In my TAC tales I often make fun of the occasional mistakes of TAC engineers.  However, TAC is a tough job, and the organization is staffed by some top engineers.  Many cases, like this one, required hard core engineering and knowledge that spans protocol details and ASIC-level hardware debugging.  It’s not a job for the faint of heart.  This case required digging into the TCP header, understanding how options are packed, and figuring out how to stop a major meltdown of a service provider network.  A high-stress situation, to be sure, but these cases often were the most rewarding.


When you work at TAC, you are required to be “on-shift” for 4 hours each day.  This doesn’t mean that you work four hours a day, just that you are actively taking cases only four hours per day.  The other four (or more) hours you work on your existing backlog, calling customers, chasing down engineering for bug fixes, doing recreates, and, if you’re lucky, doing some training on the side.  While you were on shift, you would still work on the other stuff, but you were responsible for monitoring your “queue” and taking cases as they came in.  On our queue we generally liked to have four customer support engineers (CSE’s) on shift at any time.  Occasionally we had more or less, but never less than two.  We didn’t like to run with two engineers for very long;  if a P1 comes in, a CSE can be tied up for hours unable to deal with the other cases that come in, and the odds are not low that more than one P1 come in.  With all CSE’s on-shift tied up, it was up to the duty manager to start paging off-shift engineers as cases came in, never a good thing.  If ever you were on hold for a long time with a P1, there is a good chance the call center agent was simply unable to find a CSE because they were all tied up.  Sometimes it was due to bad planning, sometimes lack of staff.  Sometimes you would start a shift with five CSE’s on the queue and they’d all get on P1’s in the first five minutes.  The queue was always unpredictable.
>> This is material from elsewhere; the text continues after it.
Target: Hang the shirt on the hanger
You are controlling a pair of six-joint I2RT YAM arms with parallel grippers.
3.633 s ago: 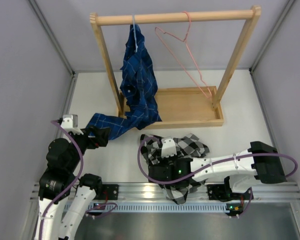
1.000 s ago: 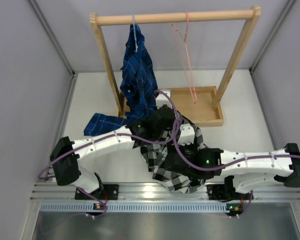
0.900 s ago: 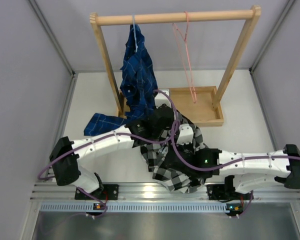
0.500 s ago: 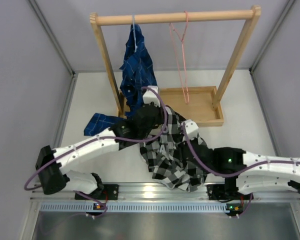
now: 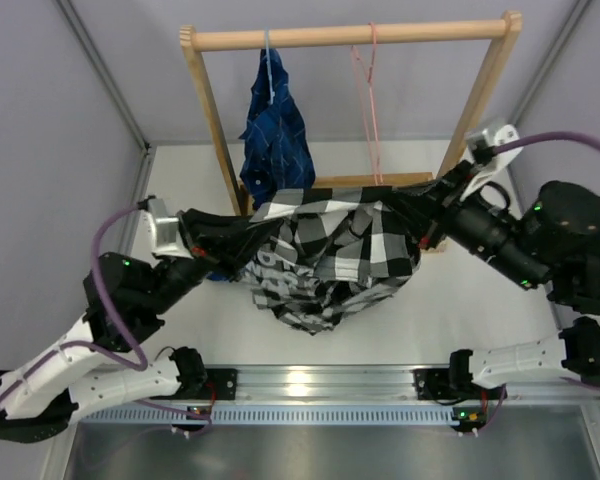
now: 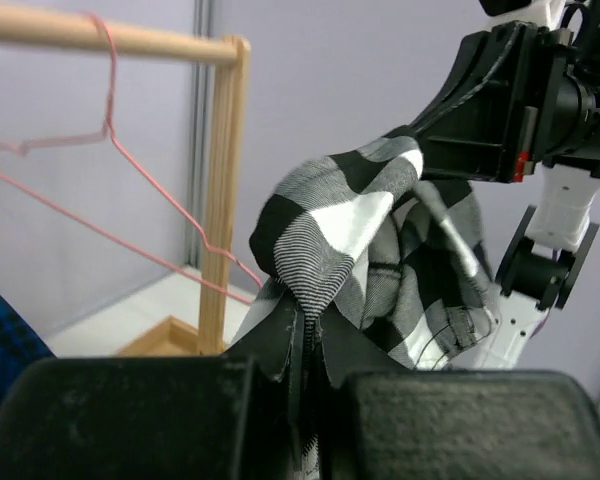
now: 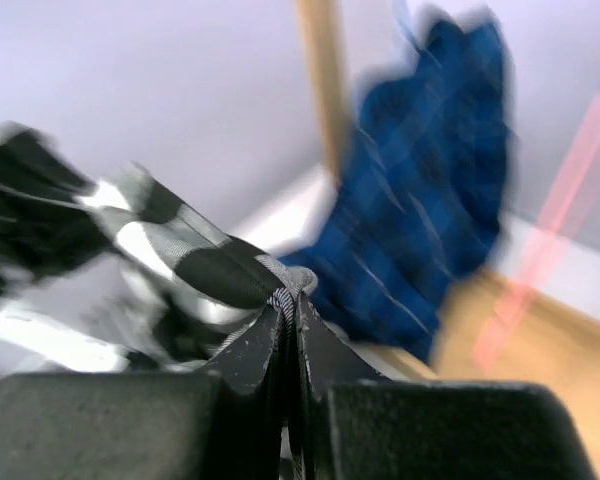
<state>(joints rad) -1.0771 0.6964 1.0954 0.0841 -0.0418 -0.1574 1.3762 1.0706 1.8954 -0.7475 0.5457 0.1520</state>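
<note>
L gripper (image 5: 248, 230) & R gripper (image 5: 408, 207): both pinched tight on the shirt (image 5: 330, 255), 1 edge each, cloth spread between them in front of the wooden rack (image 5: 350, 36). 2 shirts in all; the blue plaid shirt (image 5: 275, 135) hangs on the rail. 1 pink hanger (image 5: 373, 130) hangs beside it, behind the checked cloth. White table (image 5: 480, 310), grey walls (image 5: 60, 200).

shirt (image 5: 330, 250): blk/wht check | hanger (image 5: 368, 110): pink | 2nd shirt (image 5: 275, 130): dk blue, prob plaid | rack (image 5: 430, 31): tan
</note>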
At TAC, when you were on-shift, you could never be far from your desk.  You were expected to stay put, and if you had to get up to use the bathroom or go to the lab, you notified your fellow on-shift engineers so they knew you wouldn’t be available.  Since I preferred the 10am-2pm shift, in 2 years I took lunch away from my desk maybe 5 times.  Most days I told the other guys I was stepping out, ran to the cafeteria, and ran back to my desk to eat while taking cases.
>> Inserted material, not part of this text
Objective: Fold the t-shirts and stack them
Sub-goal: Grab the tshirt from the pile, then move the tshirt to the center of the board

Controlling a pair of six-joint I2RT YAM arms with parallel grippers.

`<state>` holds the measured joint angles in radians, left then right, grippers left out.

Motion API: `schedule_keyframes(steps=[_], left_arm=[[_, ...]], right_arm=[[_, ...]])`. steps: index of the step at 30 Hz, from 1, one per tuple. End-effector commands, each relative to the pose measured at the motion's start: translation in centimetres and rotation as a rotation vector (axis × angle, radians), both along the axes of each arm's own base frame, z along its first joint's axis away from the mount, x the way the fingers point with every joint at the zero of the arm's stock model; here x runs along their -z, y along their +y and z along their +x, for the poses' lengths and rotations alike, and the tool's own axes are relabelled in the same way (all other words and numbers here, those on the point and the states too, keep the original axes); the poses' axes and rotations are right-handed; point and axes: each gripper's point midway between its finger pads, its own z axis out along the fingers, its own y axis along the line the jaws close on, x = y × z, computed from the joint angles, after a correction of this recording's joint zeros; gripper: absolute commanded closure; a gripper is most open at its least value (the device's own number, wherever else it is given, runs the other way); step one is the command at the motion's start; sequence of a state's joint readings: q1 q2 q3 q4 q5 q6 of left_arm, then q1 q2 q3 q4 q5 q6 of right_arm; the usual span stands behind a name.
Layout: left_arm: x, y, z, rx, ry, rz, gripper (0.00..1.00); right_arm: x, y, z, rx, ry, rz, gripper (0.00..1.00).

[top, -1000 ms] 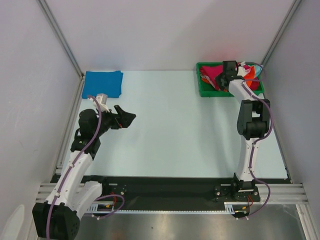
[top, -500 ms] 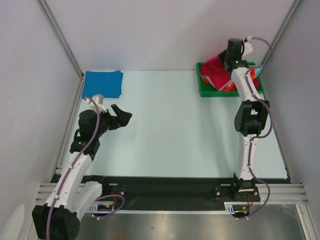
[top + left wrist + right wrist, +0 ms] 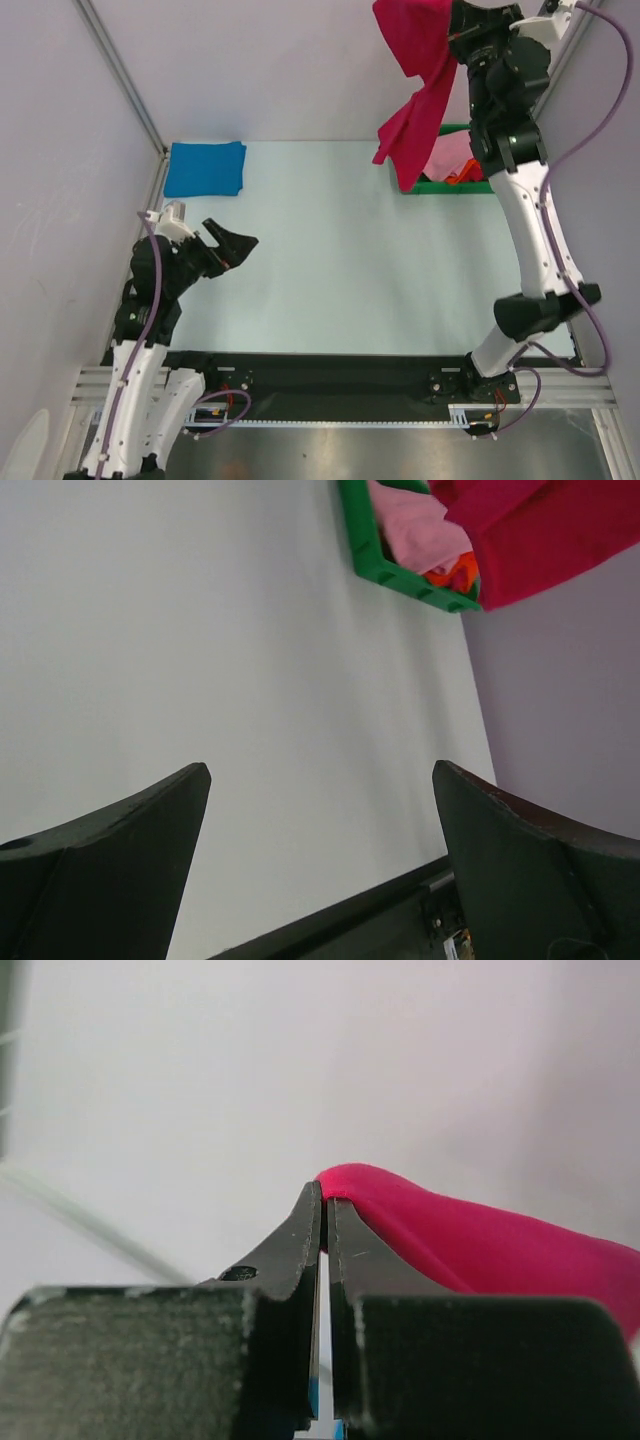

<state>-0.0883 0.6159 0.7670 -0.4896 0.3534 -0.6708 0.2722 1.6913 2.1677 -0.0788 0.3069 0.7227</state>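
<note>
Top external: the right pincer (image 3: 455,30), raised high, pinches the crimson t-shirt (image 3: 415,90). The shirt hangs lengthwise from the pincer, its free end over the near-left corner of the green bin (image 3: 450,187) below. A pink t-shirt (image 3: 450,155) and an orange t-shirt (image 3: 462,179) lie in that bin. The left pincer (image 3: 232,245) is spread above the bare table (image 3: 350,250), with a folded blue t-shirt (image 3: 205,168) beyond it.

Left wrist: the fingers stand wide apart. Far ahead is the bin, and crimson cloth hides its far side.

Right wrist: the jaws are pressed together on a crimson fold that trails off to the right.
</note>
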Motion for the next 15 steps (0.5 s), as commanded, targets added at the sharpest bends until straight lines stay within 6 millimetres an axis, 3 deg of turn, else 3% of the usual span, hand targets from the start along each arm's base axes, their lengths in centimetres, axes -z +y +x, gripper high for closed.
schedule_keyframes(steps=[1, 2, 3, 5, 6, 8, 9, 10, 11, 12, 14, 15], left_arm=[[-2.3, -1.1, -3.5, 0.105, -0.042, -0.021, 0.00], [-3.0, -1.2, -4.0, 0.114, -0.073, -0.024, 0.00], [-4.0, -1.4, -4.4, 0.129, -0.094, -0.032, 0.01], [-4.9, -2.3, -5.2, 0.192, -0.112, -0.048, 0.05], [-5.4, -2.7, -5.4, 0.226, -0.114, -0.057, 0.07], [-5.7, -4.0, -6.3, 0.336, -0.103, -0.086, 0.22], [-5.2, -4.4, -6.0, 0.370, -0.062, -0.094, 0.30], [-5.0, -4.7, -6.2, 0.397, -0.042, -0.095, 0.39], [-4.6, -4.7, -6.1, 0.398, -0.009, -0.088, 0.39], [-4.6, -4.5, -6.1, 0.394, -0.002, -0.065, 0.39], [-4.8, -4.0, -5.7, 0.352, -0.024, -0.027, 0.38], [-4.8, -4.0, -5.6, 0.331, -0.011, -0.034, 0.38]], right_arm=[[-5.9, 2.5, -7.9, -0.062, -0.178, 0.033, 1.00], [-6.0, 2.9, -8.9, -0.072, -0.177, 0.037, 1.00], [-7.0, 2.6, -11.2, -0.086, -0.200, 0.056, 1.00], [-4.3, 4.1, -11.6, -0.140, -0.113, 0.058, 1.00], [-3.7, 3.9, -12.8, -0.155, -0.092, 0.058, 1.00], [2.4, 5.2, -11.8, -0.192, 0.054, 0.012, 1.00], [3.4, 4.5, -13.0, -0.206, 0.082, 0.059, 0.98], [5.9, 4.4, -12.8, -0.211, 0.142, 0.049, 0.96], [11.2, 4.8, -11.5, -0.212, 0.248, 0.001, 0.97], [13.2, 3.8, -11.0, -0.193, 0.291, -0.010, 0.96], [19.9, 3.4, -9.9, -0.221, 0.436, -0.049, 0.91], [22.1, 2.0, -9.2, -0.209, 0.478, -0.067, 0.87]])
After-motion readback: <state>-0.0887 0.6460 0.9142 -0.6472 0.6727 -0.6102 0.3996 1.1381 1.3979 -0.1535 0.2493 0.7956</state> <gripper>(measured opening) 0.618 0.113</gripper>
Thus, I was quite happy one day when I had a later shift and my colleague Delvin showed up at my desk and asked if I wanted to go to a nice Chinese lunch.  Eddy Lau, one of our new CSE’s who had recently emigrated from China, had found an excellent and authentic restaurant.  We hopped into Eddy’s car and drove over to the restaurant, where we proceeded to have a two-hour long Chinese feast.  “It’s so great to actually go to lunch,” I said to Delvin, “since I eat at my desk every day.”  Eddy was happy to help his new colleagues out.

As we were driving back, Devlin asked Eddy, “When are you on shift?”

“Right now,” said Eddy.

“You’re on shift now?!” Delvin asked incredulously.  “Dude, you can’t leave for two hours if you’re on shift.  Who are you on shift with?”

“Just me and Sarah,” Eddy said, not really comprehending the situation.

“You left Sarah on shift by herself?!” Devlin asked.  “What if a P1 comes in?  What if she gets swamped by cases?  You can’t leave someone alone on the queue!”

We hurried back to the office and pulled up WebMonitor, which showed not only active cases, but who had taken cases that shift and how many.  Sarah had taken a single case.  By some amazing stroke of luck, it had been a very quiet shift.

I walked by Eddy’s desk and he gave me a thumbs up and a big smile.  I figured he wouldn’t last long.  A couple months later, after blowing a case, Eddy got put on RMA duty and subsequently quit.

If you ever wonder why you had to wait so long on the phone, it could be a busy day.  Or it could be your CSE’s decided to take a long lunch without telling anyone.